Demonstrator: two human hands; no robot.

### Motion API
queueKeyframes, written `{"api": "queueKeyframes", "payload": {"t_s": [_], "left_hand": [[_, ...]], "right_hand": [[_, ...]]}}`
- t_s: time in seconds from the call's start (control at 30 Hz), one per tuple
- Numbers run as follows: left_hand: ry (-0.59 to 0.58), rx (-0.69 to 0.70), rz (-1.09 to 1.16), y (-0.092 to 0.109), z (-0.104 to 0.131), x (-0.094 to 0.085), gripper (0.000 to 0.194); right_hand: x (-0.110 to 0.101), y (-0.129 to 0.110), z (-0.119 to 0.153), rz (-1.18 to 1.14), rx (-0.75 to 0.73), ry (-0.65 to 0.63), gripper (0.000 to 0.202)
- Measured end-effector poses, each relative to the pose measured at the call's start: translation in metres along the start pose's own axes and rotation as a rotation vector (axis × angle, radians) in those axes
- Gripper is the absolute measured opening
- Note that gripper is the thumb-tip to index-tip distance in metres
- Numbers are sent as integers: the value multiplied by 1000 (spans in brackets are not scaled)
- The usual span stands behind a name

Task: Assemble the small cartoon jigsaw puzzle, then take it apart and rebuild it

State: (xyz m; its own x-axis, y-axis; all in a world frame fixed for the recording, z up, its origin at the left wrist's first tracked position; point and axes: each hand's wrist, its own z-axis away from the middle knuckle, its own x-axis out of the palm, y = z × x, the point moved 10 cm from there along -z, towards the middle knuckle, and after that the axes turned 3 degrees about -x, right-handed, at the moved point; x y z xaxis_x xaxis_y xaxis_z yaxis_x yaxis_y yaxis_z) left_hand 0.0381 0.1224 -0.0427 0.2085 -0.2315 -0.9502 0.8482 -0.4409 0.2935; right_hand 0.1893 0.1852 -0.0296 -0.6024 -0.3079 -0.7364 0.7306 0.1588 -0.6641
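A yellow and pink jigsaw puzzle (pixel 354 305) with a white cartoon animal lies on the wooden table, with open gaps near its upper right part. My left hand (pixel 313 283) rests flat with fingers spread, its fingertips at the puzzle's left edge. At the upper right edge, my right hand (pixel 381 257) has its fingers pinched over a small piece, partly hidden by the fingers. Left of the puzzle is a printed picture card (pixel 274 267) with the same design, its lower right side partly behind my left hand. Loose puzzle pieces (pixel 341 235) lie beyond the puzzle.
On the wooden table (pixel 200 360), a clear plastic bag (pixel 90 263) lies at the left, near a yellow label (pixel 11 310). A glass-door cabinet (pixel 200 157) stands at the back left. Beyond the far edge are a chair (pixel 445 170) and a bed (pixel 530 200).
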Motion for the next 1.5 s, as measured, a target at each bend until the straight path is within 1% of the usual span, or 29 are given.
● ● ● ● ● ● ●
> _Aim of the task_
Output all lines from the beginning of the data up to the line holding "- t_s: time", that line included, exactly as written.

> _Solution to this task_
Demonstrator: two human hands; no robot.

### Motion API
queueKeyframes, written `{"api": "queueKeyframes", "payload": {"t_s": [_], "left_hand": [[_, ...]], "right_hand": [[_, ...]]}}`
- t_s: time in seconds from the call's start (control at 30 Hz), one per tuple

The answer has been given in full.